Sunday times 22th June 1997.
BRITISH scientists believe they have pinpointed a medical cause for Gulf
war syndrome in a breakthrough which could force the Ministry of Defense
into paying tens of millions of pounds in compensation. Immunologists
at University College London say they have for the first time established
how vaccinations given to troops in the war against Iraq, combined with
exposure to insecticides, could cause the symptoms afflicting many hundreds
of British veterans. The MoD, which has always denied that the syndrome
has a single medical explanation, will test the hypothesis as part of
the programme of epidemiological studies announced by the conservative
government earlier this year. If the theory-to be published this week
in the Lancet medical journal-proves correct, it will open the door to
massive compensation claims from veterans. For six years, former soldiers
have battled to prove that the drug cocktails they were given to protect
them against disease and chemical weapons were to blame for their illnesses.

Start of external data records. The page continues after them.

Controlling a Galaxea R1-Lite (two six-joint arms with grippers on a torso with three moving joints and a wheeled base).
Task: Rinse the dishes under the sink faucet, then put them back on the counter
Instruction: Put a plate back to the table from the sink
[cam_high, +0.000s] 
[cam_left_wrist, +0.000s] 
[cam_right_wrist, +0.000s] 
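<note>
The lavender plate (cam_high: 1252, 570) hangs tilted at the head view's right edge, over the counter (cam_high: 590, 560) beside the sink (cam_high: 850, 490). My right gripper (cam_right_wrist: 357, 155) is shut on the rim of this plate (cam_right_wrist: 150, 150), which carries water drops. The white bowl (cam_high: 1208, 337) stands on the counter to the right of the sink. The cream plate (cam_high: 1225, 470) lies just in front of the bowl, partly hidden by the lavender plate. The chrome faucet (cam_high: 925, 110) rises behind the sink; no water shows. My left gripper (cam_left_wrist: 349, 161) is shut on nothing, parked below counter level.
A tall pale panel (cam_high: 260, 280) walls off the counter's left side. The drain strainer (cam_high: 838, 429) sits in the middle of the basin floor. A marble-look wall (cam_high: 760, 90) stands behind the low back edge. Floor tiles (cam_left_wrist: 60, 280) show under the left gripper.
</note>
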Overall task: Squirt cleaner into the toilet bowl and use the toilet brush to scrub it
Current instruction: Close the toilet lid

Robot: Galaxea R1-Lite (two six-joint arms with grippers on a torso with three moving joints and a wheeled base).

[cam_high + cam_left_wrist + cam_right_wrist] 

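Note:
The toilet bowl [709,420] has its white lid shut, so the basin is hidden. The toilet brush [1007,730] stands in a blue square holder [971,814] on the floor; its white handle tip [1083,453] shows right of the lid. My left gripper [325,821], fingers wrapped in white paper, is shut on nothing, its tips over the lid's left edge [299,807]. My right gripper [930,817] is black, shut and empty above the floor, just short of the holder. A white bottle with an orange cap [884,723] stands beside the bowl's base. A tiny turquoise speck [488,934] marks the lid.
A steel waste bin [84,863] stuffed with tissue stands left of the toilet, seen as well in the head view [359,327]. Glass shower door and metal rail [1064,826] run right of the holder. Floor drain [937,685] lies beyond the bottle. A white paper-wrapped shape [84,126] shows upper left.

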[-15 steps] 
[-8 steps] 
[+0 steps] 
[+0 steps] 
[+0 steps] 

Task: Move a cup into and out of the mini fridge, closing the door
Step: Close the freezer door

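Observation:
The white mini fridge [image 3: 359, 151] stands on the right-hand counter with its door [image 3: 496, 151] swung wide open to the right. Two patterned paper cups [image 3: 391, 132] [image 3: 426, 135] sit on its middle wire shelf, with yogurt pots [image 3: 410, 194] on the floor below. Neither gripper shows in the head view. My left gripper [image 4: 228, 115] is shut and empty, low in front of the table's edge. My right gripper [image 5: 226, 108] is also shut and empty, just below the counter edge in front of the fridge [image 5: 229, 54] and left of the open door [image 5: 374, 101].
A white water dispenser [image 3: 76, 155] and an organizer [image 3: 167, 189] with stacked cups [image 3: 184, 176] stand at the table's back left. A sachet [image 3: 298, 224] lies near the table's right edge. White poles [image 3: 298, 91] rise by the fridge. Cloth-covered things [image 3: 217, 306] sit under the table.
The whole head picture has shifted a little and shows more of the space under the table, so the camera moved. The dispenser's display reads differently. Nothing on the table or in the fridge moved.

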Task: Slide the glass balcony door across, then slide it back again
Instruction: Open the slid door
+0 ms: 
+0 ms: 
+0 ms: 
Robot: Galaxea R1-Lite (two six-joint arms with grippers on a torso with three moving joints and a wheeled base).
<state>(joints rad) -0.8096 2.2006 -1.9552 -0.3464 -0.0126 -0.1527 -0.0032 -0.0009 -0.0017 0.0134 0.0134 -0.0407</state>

Professor Graham Rooy and Dr Alimuddin Zumla, who made the breakthrough,
also believe that their work could lead to an effective treatment for
Gulf war syndrome using drugs already on the market. Rook said this weekend
that the effect of the vaccinations combined with insecticides had been
devastating. The drug cocktails suppressed one part of the body's immune
system, known as Th1, which combats viruses and cancers. At the same
time Th2, a part of the immune system which normally reacts mildly against
pollen or house dust mites, was made hypersensitive to outside irritants.
This double effect meant that soldiers were more likely to succumb to
common diseases, while also suffering extreme allergic reactions to harmless
elements in the atmosphere. "A systematic shift towards Th2 leads to
patients developing more diseases, partection chronic virus infections,
as their Th1 protection is diminished, "said Rook. "There is also an
increase in allergic symptoms prompted by increases in Th2 reactions,
and mood changes which we can attribute to the corresponding changes
in their hormone and cytokine levels. This explains the extraordinary
diversity of symptoms seen in the Gulf war veterans." Many of the vaccines
given to British and American troops in the Gulf, including cholera,
anthrax and bubonic plague, are believed to cause the precise immune
system changes described by Rook. French troops, who did not receive
the same massive drug cocktails as their American and British counterparts,
have not suffered the same incidence of Gulf war syndrome. British soldiers
often received several vaccinations at once, without proper records being
kept: many erroneously received more than one dose of each.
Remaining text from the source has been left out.